Les diatribes se succèdent contre le projet d’extension du métro 3 vers le nord, à savoir un nouveau tunnel de 4,5 km avec sept stations entre Bruxelles Nord et Bordet en passant par Schaerbeek. Après la Commission royale des Monuments et Sites et la Commission Régionale de Mobilité, c’est au tour d’une trentaine d’académiques et associations de remettre un avis au vitriol quant au projet en attente de permis.

Sur la plateforme du Brussels Studies Institute, plusieurs acteurs, parmi lesquels Maxime Fontaine (ULB), Michel Hubert (Saint-Louis), Frédéric Dobruszkes (ULB), Wojciech Kebłowski (VUB et ULB), Christian Kesteloot (ULB) et Pierre Laconte (Fondation pour l’environnement urbain), viennent de cosigner un article intitulé “Un avenir meilleur sans le Métro Nord”. Selon eux, “ce projet [de tunnel] constitue une menace grave pour les finances régionales et, partant, pour les autres politiques que la Région doit mener” et devrait être mis en pause.

L’aspect budgétaire du projet est décrié, car, à Bruxelles comme ailleurs, “les grands projets de transport sont coutumiers d’importants surcoûts”. Estimé à 1,66 milliard en 2017, le projet est passé à 2,3 milliards. “Cette incertitude budgétaire va de pair avec celle relative aux échéances. Initialement prévu pour 2018, l’achèvement du projet est maintenant reporté à 2032. Tout allongement augmente logiquement les coûts du projet.”

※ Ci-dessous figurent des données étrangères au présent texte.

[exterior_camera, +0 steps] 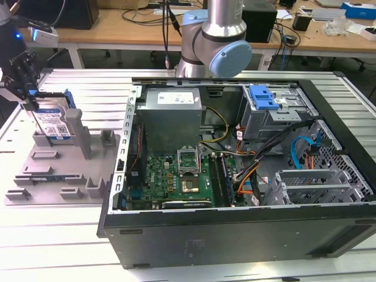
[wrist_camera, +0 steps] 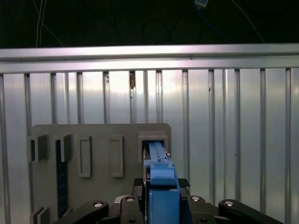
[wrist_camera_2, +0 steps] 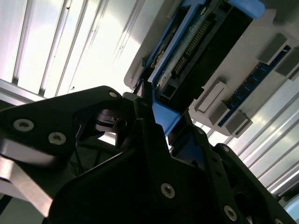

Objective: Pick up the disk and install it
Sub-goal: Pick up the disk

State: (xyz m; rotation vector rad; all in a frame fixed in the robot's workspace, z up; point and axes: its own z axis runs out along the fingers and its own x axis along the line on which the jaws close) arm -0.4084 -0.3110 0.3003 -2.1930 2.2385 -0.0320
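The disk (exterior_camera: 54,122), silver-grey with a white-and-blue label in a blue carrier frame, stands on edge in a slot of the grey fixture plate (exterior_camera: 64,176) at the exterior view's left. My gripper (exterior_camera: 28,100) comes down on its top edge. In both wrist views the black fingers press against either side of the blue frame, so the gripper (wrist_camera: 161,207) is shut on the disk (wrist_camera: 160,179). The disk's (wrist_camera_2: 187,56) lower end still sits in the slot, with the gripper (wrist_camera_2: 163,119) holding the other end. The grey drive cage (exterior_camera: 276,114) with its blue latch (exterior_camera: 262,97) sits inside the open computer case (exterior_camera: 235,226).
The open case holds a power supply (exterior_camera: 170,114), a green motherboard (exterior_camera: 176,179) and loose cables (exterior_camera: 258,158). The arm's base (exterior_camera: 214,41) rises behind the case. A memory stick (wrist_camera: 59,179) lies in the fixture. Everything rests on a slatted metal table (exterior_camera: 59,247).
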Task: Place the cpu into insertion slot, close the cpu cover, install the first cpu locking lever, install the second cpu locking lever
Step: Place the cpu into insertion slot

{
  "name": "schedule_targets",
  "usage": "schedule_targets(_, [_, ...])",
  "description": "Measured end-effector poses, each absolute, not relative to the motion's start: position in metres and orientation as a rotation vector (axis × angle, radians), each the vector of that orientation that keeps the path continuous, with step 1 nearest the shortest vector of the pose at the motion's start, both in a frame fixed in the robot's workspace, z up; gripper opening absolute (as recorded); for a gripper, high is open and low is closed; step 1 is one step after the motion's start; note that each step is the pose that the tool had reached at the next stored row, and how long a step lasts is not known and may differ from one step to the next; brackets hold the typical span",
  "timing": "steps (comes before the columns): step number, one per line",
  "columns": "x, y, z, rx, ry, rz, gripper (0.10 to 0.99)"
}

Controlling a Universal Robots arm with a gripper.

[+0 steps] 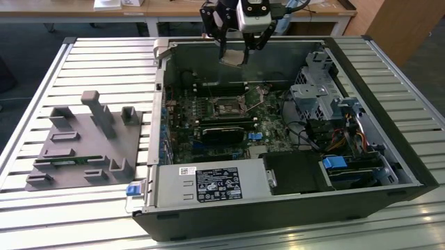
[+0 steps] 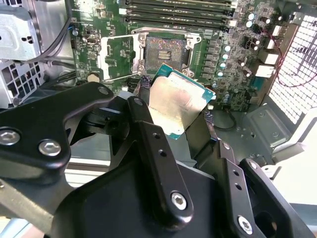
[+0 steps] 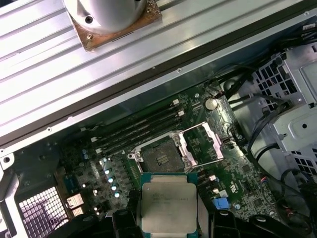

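Observation:
My gripper (image 1: 234,52) hangs above the far wall of the open computer case, shut on the cpu (image 1: 233,56). In both wrist views the pale tan-silver chip (image 2: 176,104) (image 3: 168,203) sits clamped by its edges between the black fingers (image 2: 143,114). The insertion slot (image 1: 227,108) (image 2: 166,52) (image 3: 159,158) lies uncovered on the green board, some way below the chip. The cpu cover (image 2: 116,57) (image 3: 205,141) is swung up and open beside the socket. A thin wire lever (image 1: 258,104) stands raised next to it.
A grey fixture block (image 1: 83,140) lies on the slatted table at the exterior view's left. Inside the case are memory slots (image 2: 178,10), a black card (image 1: 222,130), a metal drive cage (image 1: 320,94) with cables, and the power supply (image 1: 208,185).

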State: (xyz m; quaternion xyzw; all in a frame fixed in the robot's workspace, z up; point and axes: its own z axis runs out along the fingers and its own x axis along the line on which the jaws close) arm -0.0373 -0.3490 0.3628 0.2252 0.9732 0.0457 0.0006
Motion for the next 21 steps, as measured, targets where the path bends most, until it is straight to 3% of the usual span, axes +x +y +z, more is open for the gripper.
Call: schedule_targets(21, [-0.0379, -0.349, 0.3628, 0.822, 3.024, 0.143, 0.537])
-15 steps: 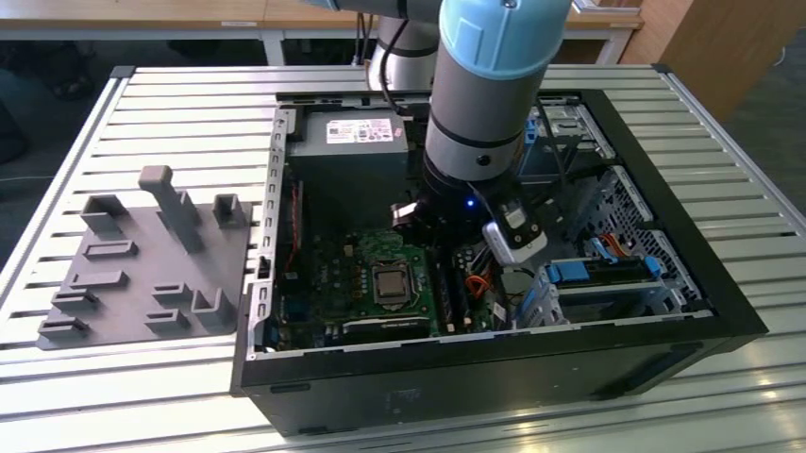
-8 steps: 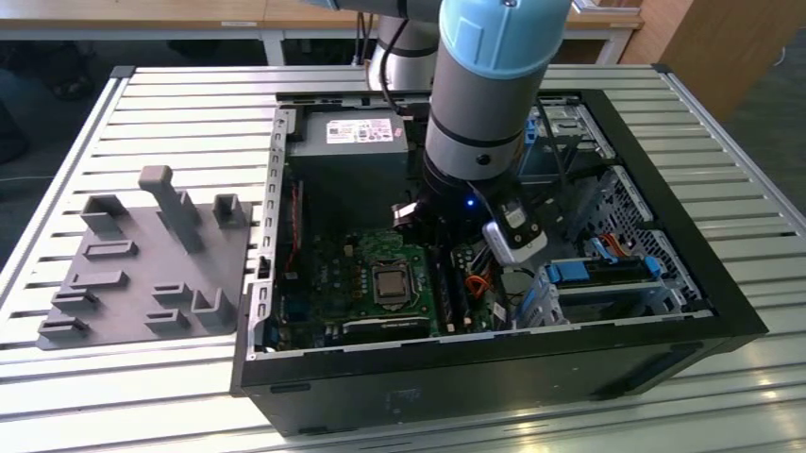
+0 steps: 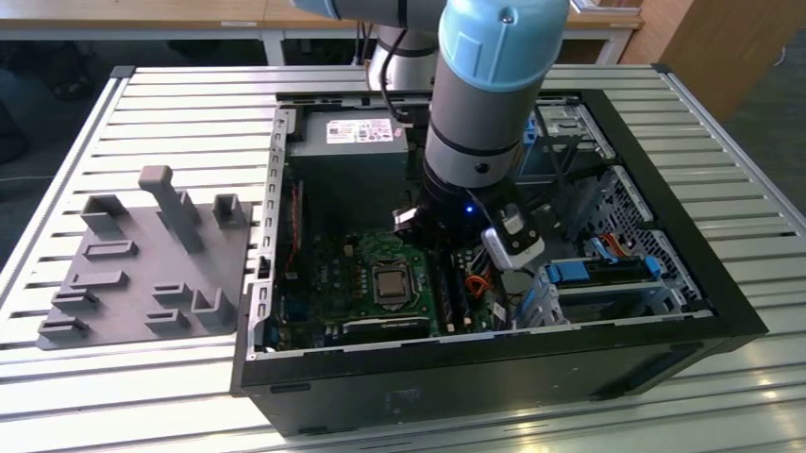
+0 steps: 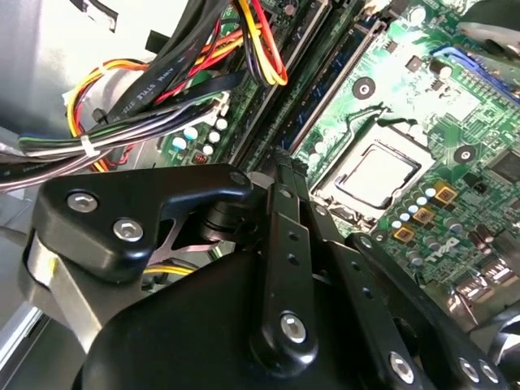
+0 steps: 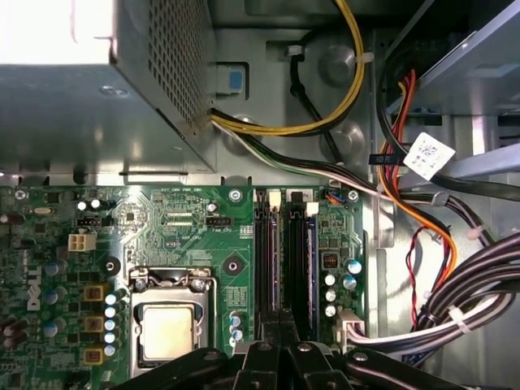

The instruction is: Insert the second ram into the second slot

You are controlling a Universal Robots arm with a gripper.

Revenant sur la piste lancée par le grand argentier Sven Gatz (Open VLD) de consacrer l’ensemble des moyens fédéraux de Beliris au métro, les signataires remettent en question ce sens des priorités et le sacrifice d’autres projets. “Le Métro Nord arrive trop tard et contribue trop peu à la lutte contre les changements climatiques et pour l’autonomie énergétique, qui touche de plus en plus de Bruxellois dans leur réalité quotidienne.”

Un abandon, comme moindre mal

Les problèmes de congestion et de saturation des lignes existantes ne sont pas remis en cause. Mais la solution du métro est, selon les auteurs, critiquable. “Le moment est venu d’envisager de maintenir les trams (pré-métro) dans le tunnel Albert-Nord existant (c’est encore possible) et de repenser le maillage des quartiers en amont et en aval, compte tenu des travaux en cours de réalisation entre la Gare du Midi et Anneessens qui devraient y améliorer la fluidité des trams.”

De plus, la pandémie serait un “game changer”, qui redistribue les cartes de la mobilité bruxelloise.

Mais de nombreux frais ont déjà été engagés dans le projet avec notamment de multiples études… “Les coûts d’annulation d’un projet peuvent paraître importants, mais, dans le cadre d’un chantier qui n’est pas commencé, ni même attribué, ils sont en réalité assez limités au regard des sommes qui devront être engagées si le projet se concrétise”, assurent les auteurs qui redoutent un scénario à la “Concorde”.